SparkPipelines is a standalone application that spark-pipelines shell script uses to run pyspark/pipelines/cli.py Python script.

This somewhat convoluted way of executing pyspark/pipelines/cli.py Python script lets Spark Declarative Pipelines use the full execution power of spark-submit (Apache Spark) (with the built-in support for Spark Connect among other features) with extra pipelines-specific command-line arguments and options.

SparkPipelines behaves similarly to executingspark-submit explicitly as follows:

spark-submit \
    [sparkSubmitArgs] \
    /absolute/path/to/pyspark/pipelines/cli.py \
    [pipelinesArgs]
uvx --from "pyspark[pipelines]==4.1.1" \
    spark-submit \
        [sparkSubmitArgs] \
        /absolute/path/to/pyspark/pipelines/cli.py \
        [pipelinesArgs]

Launch SparkPipelines

main(
  args: Array[String]): Unit

main expects the first command-line argument to be the absolute path of the pyspark/pipelines/cli.py Python script.

main runs SparkSubmit (Apache Spark) with the arguments properly ordered.

constructSparkSubmitArgs

constructSparkSubmitArgs(
  pipelinesCliFile: String,
  args: Array[String]): Seq[String]

constructSparkSubmitArgs splits the given args into spark-submit- and pipelines-specific ones.

constructSparkSubmitArgs gives a sequence of the spark-submit-specific arguments followed by the given pipelinesCliFile and the pipelines-specific arguments.

splitArgs

splitArgs(
  args: Array[String]): (Seq[String], Seq[String])

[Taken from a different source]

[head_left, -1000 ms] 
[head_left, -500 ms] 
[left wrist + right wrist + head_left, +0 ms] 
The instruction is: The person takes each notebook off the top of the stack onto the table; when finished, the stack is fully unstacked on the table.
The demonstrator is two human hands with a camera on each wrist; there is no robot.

splitArgs parses the given args (using a custom SparkSubmitArgumentsParser (Apache Spark)) and returns a pair of spark-submit- and pipelines-specific arguments.

splitArgs forces spark.api.mode configuration property to be connect.

SparkUserAppException

splitArgs reports a SparkUserAppException when spark.api.mode configuration property is specified explicitly on command line and is not connect.

Declarative Pipelines currently only supports Spark Connect.

splitArgs uses local as the default value of --remote command-line option.


splitArgs creates a custom SparkSubmitArgumentsParser to parse the given args.

All known arguments are considered spark-submit-specific except the following:

  • --name
  • -h
  • --help

Unknown and extra arguments are pipelines-specific.